UC Santa Cruz has received three awards from the UC National Center for Free Speech and Civic Engagement's Valuing Open and Inclusive Conversation and Engagement (VOICE) Grant Program.
VOICE provides funding for UC students, staff, and faculty who are interested in conducting research or coordinating programs and activities that further the mission of the Center.
The Washington, D.C.-based UC National Center for Free Speech and Civic Engagement explores how the fundamental democratic and academic principles of free speech and civic engagement should enrich the discovery and transmission of knowledge in America’s colleges and universities. Through research, advocacy, debate, and discussion, the Center is dedicated to ensuring that the next generation of leaders is prepared to understand, defend, and advance these values.
This year, the Center’s VOICE Initiative focuses on the theme of “Breaking Barriers” in campus expression and engagement. The VOICE-funded programs, activities, and research identify barriers, the steps that can be taken to address those barriers, and how those steps help to build community.
The three UCSC projects include Art, Prisons, and the University: Creating a Culture of Inclusivity for Formerly Incarcerated Students, led by Rachel Nelson, director of the Institute of the Arts and Sciences, in collaboration with Louise Leong at the Mary Porter Sesnon Art Gallery. The project is designed to promote and bring visibility to the work of the Underground Scholars (US), a University of California-wide initiative aimed at supporting formerly incarcerated students and other system impacted students.

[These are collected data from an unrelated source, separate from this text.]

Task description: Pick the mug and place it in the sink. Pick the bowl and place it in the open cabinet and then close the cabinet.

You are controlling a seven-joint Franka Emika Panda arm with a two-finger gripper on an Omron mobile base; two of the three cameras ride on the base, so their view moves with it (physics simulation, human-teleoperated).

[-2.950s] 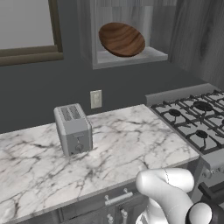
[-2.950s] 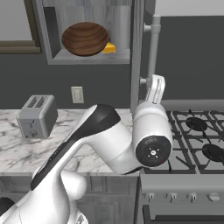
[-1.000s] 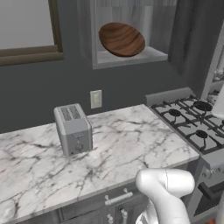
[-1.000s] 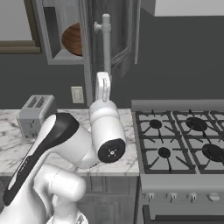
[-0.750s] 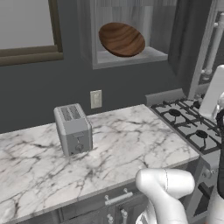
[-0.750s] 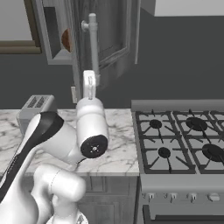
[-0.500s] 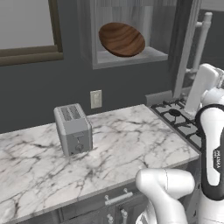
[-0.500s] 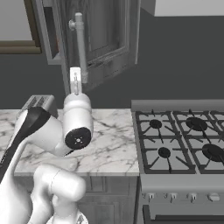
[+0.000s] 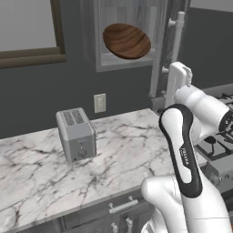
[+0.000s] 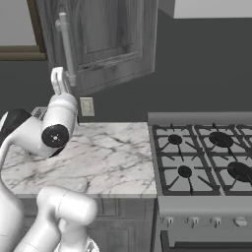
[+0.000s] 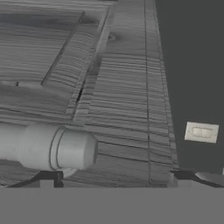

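Against the cabinet (image 10: 110,39) door's lower edge, the wide-spread pincer (image 10: 60,81).

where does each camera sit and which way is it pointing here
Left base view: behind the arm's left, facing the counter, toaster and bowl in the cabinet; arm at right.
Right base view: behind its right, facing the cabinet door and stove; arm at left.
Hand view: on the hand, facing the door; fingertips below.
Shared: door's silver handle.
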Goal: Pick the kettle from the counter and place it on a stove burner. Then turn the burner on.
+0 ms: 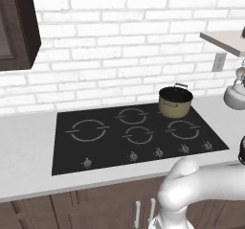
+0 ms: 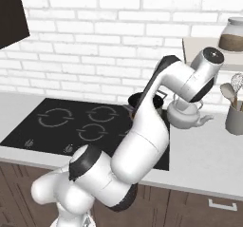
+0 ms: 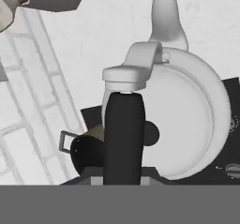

Practicing Accessibility and Inclusion is a project led by Andrea Cohen, Special Assistant to the Vice Provost for Academic Affairs, and Carmen Robinson, director of Student Excellence, Engagement, and Inclusion for Baskin Engineering. This project will increase understanding and focus on accessible programs within the School of Engineering through a faculty and staff dialogue series on universal design, design thinking, understanding neurodiversity, student accommodations, inclusive language, and perspectives of accessibility from people with disabilities. The series will facilitate conversation and share with faculty and staff practical innovative tools and solutions for immediate implementation.
The third project is We Belong: Transformative Literacies for Civic Engagement, led by Sheeva Sabati, director and community liaison for the Oakes Community-based Action Research and Advocacy (CARA) Program. The award will support a collaboration between We Belong—a Community Initiated Student Engaged Research (CISER) project that aims to understand how documentation status impacts immigrant families' abilities to access services, create community, and thrive—and Oakes College's Community-based Action Research and Advocacy (CARA) program.